Shiraiwa Sasara

Location: Shiraiwa, Kakunodate-machi, Semboku City
Site(s) of performance: Unganji Temple, Shinmei Shrine, and other places in the community.
Date(s): August 7, 13–16, and 20.
Designation: Prefecture-Designated Intangible Folkloric Cultural Property
Category: Sasara and Horse Dance
What is characteristic of the lion heads for the sasara dance in this area is that they have large horns. The origin of the sasara dance goes back to the dance performed by Lord Satake’s followers when he moved from Hitachi to Akita in 1602. The player of sasara (a wooden percussion instrument played with a rubbing stick) walked at the head of the procession to repel evil spirits and diseases with the power of music. The music itself and also the dance came to be called sasara. The local residents learned the sasara music and dance from the newly arrived followers of Lord Satake and merged them with the lion dance that they had been already practicing, which became the sasara music and dance we know today.
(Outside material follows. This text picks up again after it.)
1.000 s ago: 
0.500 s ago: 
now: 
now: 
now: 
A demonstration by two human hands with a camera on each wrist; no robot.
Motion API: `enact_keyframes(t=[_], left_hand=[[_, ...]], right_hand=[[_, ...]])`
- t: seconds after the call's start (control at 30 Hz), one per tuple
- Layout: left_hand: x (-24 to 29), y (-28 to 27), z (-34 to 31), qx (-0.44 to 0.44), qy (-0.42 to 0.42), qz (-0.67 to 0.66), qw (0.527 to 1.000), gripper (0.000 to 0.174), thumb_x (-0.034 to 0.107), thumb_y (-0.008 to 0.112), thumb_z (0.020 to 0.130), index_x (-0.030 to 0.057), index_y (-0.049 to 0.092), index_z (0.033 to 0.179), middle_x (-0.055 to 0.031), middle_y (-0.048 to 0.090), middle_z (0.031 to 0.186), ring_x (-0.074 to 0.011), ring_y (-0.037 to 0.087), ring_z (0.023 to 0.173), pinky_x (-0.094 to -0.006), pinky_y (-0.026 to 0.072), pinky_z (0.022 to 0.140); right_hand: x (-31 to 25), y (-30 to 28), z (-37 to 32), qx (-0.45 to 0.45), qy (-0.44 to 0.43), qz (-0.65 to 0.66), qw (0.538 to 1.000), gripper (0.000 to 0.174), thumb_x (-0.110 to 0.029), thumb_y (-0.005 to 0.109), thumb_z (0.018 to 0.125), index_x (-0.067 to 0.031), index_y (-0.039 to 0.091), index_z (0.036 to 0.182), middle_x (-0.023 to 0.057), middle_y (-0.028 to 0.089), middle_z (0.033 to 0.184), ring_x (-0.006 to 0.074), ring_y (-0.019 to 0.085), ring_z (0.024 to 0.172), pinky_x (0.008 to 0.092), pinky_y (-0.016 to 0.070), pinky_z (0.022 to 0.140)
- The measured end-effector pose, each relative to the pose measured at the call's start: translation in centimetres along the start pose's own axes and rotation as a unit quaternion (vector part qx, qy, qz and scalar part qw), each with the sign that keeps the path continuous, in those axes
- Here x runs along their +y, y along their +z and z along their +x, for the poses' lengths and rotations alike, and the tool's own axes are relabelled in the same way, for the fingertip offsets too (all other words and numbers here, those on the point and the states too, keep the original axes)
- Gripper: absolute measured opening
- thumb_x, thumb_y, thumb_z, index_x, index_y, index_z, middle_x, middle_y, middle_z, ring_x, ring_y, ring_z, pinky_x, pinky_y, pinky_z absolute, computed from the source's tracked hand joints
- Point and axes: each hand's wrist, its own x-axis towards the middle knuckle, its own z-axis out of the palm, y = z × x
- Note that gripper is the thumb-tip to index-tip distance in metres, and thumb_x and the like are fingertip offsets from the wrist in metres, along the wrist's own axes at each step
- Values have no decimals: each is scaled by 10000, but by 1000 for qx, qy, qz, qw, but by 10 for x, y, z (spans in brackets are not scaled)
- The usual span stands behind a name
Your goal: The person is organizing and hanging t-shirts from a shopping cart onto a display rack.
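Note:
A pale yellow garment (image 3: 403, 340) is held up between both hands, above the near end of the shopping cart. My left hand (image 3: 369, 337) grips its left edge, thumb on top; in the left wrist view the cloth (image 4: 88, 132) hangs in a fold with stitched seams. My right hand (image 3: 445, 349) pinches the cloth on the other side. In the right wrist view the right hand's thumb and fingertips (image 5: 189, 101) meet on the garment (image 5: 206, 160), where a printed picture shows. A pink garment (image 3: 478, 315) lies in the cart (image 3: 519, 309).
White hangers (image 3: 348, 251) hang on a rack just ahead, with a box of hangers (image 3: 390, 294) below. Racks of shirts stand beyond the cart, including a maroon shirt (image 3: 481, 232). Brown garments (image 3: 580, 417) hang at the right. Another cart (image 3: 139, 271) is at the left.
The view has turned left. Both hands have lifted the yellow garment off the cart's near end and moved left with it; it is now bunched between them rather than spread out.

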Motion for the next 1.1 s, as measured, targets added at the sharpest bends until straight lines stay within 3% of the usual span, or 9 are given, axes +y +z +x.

There is a scroll of authenticity kept by the group of sasara performers, according to which their sasara started when there was a catastrophe with contagious diseases in the old days, against which the ordinary prayers and enchantments did not work; a priest from China overcame it with the wooden shape of a demonic god and with music of drums and Japanese flutes. The group of music of players organized then was, according to the scroll, the origin of the sasara music and dance at Shiraiwa.